Required work:
The response must consist of the lines below from the one with "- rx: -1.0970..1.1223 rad" through the one with "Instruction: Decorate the", exactly as they appear and with both ends kept.

══════

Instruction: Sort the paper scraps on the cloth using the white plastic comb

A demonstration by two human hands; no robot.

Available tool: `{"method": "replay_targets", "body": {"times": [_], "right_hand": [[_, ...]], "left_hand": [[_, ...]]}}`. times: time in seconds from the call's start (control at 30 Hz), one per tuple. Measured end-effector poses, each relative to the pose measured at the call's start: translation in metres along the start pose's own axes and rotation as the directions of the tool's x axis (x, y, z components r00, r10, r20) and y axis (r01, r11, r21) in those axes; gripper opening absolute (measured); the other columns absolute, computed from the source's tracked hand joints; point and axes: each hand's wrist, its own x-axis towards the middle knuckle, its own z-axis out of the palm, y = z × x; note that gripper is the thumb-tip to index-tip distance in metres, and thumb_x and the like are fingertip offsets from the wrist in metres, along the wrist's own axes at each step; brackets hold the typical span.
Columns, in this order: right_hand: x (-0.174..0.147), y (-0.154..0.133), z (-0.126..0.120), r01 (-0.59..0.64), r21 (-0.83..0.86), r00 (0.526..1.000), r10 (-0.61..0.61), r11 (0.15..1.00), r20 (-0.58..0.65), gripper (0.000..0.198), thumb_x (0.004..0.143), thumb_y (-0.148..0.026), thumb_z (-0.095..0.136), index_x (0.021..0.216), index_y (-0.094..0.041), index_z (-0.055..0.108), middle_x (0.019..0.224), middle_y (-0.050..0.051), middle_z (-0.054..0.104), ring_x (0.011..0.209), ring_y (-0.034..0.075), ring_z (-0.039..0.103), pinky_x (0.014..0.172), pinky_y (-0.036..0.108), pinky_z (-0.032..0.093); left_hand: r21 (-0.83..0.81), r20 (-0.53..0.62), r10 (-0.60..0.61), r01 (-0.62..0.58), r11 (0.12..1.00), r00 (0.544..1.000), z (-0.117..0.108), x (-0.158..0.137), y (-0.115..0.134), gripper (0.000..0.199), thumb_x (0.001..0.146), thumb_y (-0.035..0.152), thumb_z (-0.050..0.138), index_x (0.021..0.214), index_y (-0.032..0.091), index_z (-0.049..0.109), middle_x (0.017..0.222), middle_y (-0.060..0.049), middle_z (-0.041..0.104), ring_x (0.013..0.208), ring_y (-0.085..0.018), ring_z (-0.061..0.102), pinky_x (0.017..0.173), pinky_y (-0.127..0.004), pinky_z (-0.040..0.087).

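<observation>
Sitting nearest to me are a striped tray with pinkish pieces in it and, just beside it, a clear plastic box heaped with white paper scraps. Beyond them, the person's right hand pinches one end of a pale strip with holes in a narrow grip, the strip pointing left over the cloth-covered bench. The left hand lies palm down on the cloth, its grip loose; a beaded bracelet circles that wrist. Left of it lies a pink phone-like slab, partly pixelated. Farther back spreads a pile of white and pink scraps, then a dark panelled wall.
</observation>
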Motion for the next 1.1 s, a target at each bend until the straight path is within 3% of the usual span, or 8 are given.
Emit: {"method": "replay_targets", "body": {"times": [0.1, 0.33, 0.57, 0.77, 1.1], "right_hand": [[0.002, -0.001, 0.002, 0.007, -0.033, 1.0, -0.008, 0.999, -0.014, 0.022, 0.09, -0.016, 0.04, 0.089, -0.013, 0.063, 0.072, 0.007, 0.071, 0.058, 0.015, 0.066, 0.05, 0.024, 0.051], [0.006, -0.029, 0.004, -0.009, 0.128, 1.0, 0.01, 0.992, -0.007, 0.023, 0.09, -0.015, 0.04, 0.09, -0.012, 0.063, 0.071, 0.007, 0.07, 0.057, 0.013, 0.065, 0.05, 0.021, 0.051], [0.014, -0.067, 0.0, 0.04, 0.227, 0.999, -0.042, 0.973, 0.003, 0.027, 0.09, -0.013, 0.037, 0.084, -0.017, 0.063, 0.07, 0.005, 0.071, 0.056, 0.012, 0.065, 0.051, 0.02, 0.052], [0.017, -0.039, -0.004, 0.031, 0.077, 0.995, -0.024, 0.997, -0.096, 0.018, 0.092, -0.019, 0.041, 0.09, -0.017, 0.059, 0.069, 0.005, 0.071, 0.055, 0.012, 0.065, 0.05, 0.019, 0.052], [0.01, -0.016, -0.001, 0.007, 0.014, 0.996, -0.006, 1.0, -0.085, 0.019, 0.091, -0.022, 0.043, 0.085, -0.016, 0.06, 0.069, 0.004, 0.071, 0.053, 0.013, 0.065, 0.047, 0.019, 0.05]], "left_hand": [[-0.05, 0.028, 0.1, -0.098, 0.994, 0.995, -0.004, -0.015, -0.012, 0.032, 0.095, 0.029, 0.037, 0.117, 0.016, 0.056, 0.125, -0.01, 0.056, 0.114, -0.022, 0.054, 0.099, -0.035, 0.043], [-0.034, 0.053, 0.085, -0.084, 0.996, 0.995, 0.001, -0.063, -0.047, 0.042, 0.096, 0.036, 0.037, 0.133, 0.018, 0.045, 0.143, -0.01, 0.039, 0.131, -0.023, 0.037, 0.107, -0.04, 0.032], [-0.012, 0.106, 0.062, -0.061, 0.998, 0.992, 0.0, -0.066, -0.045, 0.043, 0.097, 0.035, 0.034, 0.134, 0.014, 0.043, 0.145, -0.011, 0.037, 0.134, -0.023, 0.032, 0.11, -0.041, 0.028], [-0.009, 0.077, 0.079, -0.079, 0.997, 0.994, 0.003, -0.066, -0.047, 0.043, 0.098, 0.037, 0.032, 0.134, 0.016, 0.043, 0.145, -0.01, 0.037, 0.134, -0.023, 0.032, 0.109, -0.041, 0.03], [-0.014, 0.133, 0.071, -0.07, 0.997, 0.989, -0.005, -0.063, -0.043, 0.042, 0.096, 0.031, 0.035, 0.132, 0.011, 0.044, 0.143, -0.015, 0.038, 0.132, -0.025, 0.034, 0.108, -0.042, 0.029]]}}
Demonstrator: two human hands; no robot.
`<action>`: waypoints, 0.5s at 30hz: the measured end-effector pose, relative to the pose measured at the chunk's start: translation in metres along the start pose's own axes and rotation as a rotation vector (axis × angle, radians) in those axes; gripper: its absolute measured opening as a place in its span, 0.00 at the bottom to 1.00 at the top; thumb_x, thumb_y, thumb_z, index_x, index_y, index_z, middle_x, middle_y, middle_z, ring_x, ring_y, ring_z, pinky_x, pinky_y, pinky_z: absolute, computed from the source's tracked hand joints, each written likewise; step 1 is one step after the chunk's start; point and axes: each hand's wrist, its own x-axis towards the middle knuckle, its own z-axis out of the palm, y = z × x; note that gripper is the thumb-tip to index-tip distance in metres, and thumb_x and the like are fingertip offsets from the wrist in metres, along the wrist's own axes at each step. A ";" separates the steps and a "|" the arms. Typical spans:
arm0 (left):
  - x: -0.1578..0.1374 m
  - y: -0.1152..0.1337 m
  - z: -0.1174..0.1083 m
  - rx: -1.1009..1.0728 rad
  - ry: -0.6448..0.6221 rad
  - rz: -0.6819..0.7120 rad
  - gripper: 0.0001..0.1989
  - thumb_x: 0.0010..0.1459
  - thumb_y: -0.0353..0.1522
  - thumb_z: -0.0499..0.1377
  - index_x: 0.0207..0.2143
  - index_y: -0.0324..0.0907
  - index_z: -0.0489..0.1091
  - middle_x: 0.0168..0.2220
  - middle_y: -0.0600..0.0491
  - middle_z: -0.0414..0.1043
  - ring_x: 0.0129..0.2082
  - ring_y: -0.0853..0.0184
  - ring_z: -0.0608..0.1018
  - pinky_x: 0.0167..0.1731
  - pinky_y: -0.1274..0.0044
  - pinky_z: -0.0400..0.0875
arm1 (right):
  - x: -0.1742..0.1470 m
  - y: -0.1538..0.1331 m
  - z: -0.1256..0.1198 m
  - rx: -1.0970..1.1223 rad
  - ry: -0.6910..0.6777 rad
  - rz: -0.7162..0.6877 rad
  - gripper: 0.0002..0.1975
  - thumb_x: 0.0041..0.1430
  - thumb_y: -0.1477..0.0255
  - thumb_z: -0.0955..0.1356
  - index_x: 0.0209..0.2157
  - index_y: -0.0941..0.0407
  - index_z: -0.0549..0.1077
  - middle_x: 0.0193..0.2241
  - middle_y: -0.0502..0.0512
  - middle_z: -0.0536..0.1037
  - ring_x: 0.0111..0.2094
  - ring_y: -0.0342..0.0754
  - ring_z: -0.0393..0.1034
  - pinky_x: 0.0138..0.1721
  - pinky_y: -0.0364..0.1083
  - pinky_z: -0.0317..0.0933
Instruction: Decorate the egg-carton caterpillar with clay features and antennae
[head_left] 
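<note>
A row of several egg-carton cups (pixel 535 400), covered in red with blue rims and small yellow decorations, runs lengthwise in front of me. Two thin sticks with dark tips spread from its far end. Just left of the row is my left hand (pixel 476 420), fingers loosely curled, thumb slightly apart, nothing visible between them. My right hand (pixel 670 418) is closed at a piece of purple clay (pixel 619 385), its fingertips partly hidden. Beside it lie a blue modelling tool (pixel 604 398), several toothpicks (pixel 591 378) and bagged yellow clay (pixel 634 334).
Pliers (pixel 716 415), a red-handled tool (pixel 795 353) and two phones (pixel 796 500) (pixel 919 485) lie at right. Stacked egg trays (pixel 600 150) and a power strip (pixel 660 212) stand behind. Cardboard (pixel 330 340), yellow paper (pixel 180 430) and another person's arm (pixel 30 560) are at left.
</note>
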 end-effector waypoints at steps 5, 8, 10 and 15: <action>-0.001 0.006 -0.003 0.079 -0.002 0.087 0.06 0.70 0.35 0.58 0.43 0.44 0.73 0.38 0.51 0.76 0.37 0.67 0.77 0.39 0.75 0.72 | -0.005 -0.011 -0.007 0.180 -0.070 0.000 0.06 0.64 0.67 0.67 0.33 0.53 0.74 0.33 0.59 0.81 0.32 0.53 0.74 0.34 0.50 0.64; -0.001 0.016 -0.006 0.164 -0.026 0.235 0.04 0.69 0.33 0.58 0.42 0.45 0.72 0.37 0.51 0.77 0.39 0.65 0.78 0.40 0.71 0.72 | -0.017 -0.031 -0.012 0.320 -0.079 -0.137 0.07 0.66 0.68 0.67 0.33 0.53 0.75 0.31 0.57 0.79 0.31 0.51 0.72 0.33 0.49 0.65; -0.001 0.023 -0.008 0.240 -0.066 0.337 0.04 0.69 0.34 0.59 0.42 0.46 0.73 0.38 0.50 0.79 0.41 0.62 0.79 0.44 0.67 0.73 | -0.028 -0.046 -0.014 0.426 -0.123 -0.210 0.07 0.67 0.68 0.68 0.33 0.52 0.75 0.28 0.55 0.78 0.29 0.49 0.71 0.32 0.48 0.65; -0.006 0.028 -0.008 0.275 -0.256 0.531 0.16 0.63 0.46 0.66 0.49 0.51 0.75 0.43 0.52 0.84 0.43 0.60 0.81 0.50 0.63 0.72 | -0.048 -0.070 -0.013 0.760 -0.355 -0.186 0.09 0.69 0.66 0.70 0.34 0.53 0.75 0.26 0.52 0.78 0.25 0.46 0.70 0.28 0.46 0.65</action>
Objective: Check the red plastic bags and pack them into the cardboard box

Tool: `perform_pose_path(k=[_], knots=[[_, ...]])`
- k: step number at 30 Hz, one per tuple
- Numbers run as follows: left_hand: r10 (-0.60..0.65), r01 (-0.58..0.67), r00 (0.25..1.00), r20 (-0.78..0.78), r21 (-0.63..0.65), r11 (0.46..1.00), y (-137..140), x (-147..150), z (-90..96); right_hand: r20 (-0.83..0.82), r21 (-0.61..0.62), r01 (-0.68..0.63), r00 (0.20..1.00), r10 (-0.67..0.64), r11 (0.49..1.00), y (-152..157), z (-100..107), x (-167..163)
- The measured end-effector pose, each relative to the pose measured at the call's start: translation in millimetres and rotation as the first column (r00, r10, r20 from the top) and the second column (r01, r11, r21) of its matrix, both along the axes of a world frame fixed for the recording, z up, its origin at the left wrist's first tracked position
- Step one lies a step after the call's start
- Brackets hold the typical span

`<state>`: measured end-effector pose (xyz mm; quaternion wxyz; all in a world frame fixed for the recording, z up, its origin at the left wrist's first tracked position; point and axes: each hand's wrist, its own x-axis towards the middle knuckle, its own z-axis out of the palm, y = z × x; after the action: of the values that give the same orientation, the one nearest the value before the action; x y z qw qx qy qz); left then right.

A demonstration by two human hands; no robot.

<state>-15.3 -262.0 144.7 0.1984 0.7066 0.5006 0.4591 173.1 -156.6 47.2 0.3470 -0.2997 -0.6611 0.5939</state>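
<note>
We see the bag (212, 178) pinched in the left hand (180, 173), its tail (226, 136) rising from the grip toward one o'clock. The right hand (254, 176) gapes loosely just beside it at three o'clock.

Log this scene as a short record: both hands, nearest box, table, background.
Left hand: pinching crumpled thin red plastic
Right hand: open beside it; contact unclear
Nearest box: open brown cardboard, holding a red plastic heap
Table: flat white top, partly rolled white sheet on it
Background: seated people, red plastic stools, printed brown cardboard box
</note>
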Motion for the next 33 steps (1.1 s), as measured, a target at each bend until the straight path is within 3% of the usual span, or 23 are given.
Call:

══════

Exercise output:
  - rx: -1.0970..1.1223 rad
  - ry: -0.6910..0.6777 rad
  - rz: -0.7162..0.6877 rad
  - gripper: 0.0002..0.1975
  - thumb_x: 0.0041..0.1430
  - thumb_y: -0.1477..0.0255
  - thumb_z: -0.0955..0.1356
  - index_x: 0.0209..0.2157
  - index_y: -0.0941..0.0407
  - index_z: -0.0549..0.1077
  - middle_x: 0.0193..0.2241
  - middle_y: -0.0502..0.0512
  - middle_z: -0.0536..0.1037
  - ring_x: 0.0111..0.2094
  - ring_y: -0.0342..0.0754
  - ring_z: -0.0393..0.1034
  - pinky_x: 0.0138..0.1721
  - pinky_y: -0.0364..0.1083
  - pinky_z: -0.0317..0.0933
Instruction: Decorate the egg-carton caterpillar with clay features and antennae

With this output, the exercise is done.